» **AIM OF THE EXERCISE**
Each line of the data below must be reproduced without any change.

» **SUPPLIED MATERIAL**
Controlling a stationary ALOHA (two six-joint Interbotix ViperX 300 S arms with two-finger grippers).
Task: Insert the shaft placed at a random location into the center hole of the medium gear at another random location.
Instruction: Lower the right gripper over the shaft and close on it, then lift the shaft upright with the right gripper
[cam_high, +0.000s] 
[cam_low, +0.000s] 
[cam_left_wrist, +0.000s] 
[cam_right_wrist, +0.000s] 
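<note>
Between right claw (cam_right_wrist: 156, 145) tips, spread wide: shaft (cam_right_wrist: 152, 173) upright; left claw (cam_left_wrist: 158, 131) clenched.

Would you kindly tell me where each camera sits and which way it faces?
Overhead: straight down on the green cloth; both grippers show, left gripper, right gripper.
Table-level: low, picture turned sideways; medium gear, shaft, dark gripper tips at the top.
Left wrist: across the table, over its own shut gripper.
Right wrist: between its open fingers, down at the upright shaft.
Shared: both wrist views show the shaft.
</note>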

» **EXPECTED ANSWER**
Controlling a stationary ALOHA (two six-joint Interbotix ViperX 300 S arms with two-finger grippers).
Task: Insert the shaft placed at a random location into the center hole of the medium gear at another random location.
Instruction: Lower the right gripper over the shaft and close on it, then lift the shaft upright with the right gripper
[cam_high, +0.000s] 
[cam_low, +0.000s] 
[cam_left_wrist, +0.000s] 
[cam_right_wrist, +0.000s] 
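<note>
Between right claw (cam_right_wrist: 156, 145) tips, spread wide: shaft (cam_right_wrist: 152, 173) upright; left claw (cam_left_wrist: 158, 131) clenched.

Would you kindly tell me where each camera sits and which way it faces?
Overhead: straight down on the green cloth; both grippers show, left gripper, right gripper.
Table-level: low, picture turned sideways; medium gear, shaft, dark gripper tips at the top.
Left wrist: across the table, over its own shut gripper.
Right wrist: between its open fingers, down at the upright shaft.
Shared: both wrist views show the shaft.
</note>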

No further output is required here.